Detection of cell proliferation activity and cytotoxicity
U251 cells or overexpressed β-catenin U251 cells were seeded into each well of the 96 well plate . The plate were pre cultured in the incubator for 24 hs (37 °C, 5% CO2). Add 10 μL of TGF-β1 or AS-IV of different concentrations to the culture plate. Incubate the plates in the incubator for an appropriate period of time 48 hs. Add 10 μL CCK8 solution to each well (be careful not to generate bubbles in the hole, they will affect the reading of OD value). Incubate the plates in the incubator for 1–4 hs. Then measured the absorbance at 450 nm by enzyme scale.
Statistical analysis
Each experiment was performed at least 3 times, and all data were presented as mean ± standard deviation. A p-value <0.05 was considered statistically significant. For comparisons between three or more groups, one-way analysis of variance was used, followed by Tukey’s multiple comparison tests. Statistical analysis was performed using the GraphPad Prism software, version 5.0 (GraphPad Software, Inc., San Diego, CA, USA).
Results
Activation of Wnt/β-catenin pathway in U251 cells
We investigated TGF-β1-induced activation of the Wnt/β-catenin pathway during EMT in U251 cells. Western blotting demonstrated weaker E-cadherin and stronger vimentin, N-cadherin, Β-catenin, and cyclin-D1 expression in TGF-β1-induced, compared with control glioma U251 cells ()). This suggested that TGF-β1 played an essential role in the switch from E-cadherin to N-cadherin and in up-regulating the remaining EMT factors in the Wnt/β-catenin pathway.
Figure 1. The effects of TGF-β1 on Wnt/β-catenin pathway expression and related proteins of EMT in U251 cells.
TGF-β1 promotes U251 cell migration and invasion
We evaluated the effects of TGF-β1 on U251 cell migration and invasion. We subjected U251 cells to migration assay after treatment with TGF-β1 for 48 h. Migration was significantly enhanced in U251 cells treated with TGF-β1, compared with the control group (p < 0.05) ()). TGF-β1 treatment for 48 h also significantly increased the invasion ability of U251 cells compared with control cells, as demonstrated by Transwell assay (p < 0.05) ()).
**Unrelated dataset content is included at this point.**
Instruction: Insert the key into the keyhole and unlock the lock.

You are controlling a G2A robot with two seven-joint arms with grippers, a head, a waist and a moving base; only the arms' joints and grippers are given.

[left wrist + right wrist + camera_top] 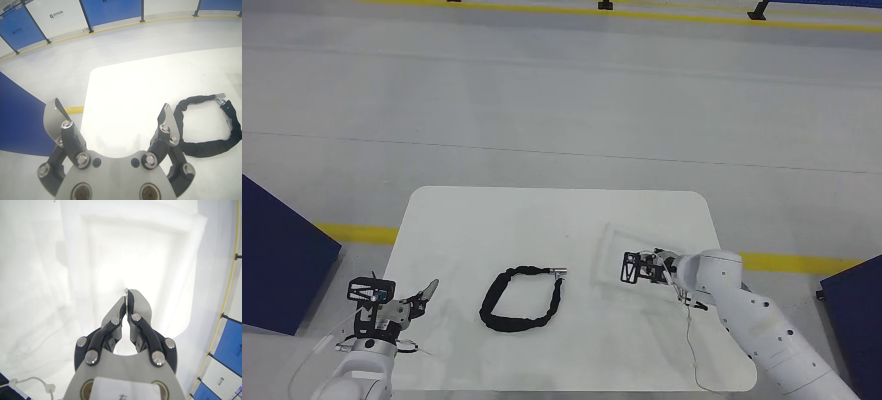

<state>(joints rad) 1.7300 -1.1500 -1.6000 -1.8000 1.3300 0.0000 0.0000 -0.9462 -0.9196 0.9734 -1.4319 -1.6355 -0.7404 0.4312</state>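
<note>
A black fabric-covered chain lock (522,300) lies looped in the middle of the white table (542,215), its silver lock head (558,270) at the far right of the loop. The left wrist view has the chain (206,145) and lock head (220,97) beside my left gripper (111,106). That gripper (407,300) is open at the table's left edge, holding nothing. My right gripper (627,268) hangs over a pale shallow tray (604,250). It (127,294) is shut on a thin metal key (126,299), seen edge-on between the pads.
The tray (151,256) stands right of the chain, near the table's right side. Blue panels flank the table on the floor at left (272,260) and right (857,290). A thin cable (690,340) trails along the right arm.
</note>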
AS-IV inhibits TGF-β1-induced EMT
We hypothesized that AS‐IV might suppress the TGF-β1-induced Wnt/β-catenin pathway during EMT. We therefore investigated the protein expression levels of Wnt/β-catenin pathway-related factors by western blot ()), respectively. Protein expression levels of E‐cadherin were decreased by TGF‐β1. AS‐IV 20, 40, and 80 μg/mL progressively reversed this suppression and enhanced the protein expression levels of N‐cadherin, vimentin, β-catenin, and cyclin-D1. Thus, AS-IV reversed the induction of EMT in U251 cells by TGF‐β1, suggesting efficient suppression of the Wnt/β-catenin pathway during EMT by AS‐IV.
Figure 2. The effects of AS-IV on TGF treated U251 cells.
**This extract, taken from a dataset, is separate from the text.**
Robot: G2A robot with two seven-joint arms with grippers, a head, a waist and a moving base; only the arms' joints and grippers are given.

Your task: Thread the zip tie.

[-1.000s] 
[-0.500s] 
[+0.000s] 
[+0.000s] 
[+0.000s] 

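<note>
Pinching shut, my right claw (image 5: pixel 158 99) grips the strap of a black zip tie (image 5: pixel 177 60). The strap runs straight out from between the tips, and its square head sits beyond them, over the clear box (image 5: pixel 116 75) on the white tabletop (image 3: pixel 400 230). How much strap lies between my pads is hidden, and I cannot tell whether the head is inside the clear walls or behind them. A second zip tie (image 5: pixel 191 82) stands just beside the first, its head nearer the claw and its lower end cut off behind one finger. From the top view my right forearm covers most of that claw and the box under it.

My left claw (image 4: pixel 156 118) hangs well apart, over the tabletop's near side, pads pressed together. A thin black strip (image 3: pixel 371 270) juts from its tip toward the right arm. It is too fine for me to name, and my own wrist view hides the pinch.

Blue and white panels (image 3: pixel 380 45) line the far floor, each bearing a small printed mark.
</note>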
AS-IV inhibits TGF-β1-induced U251 cell migration and invasion
EMT is thought to be a critical initial step in the invasion and migration of tumor cells [Citation23]. TGF-β1 treatment enhanced these two parameters in U251 cells. We conducted migration ()) and Transwell assays ()) to verify if AS-IV could prevent the invasion and migration of TGF-β1-stimulated U251 cells. AS-IV reversed the invasion and migration of TGF-β1-induced U251 cells in concentration-dependent manners. These findings suggested that AS-IV hindered the TGF-β1-induced invasion and migration of U251 cells.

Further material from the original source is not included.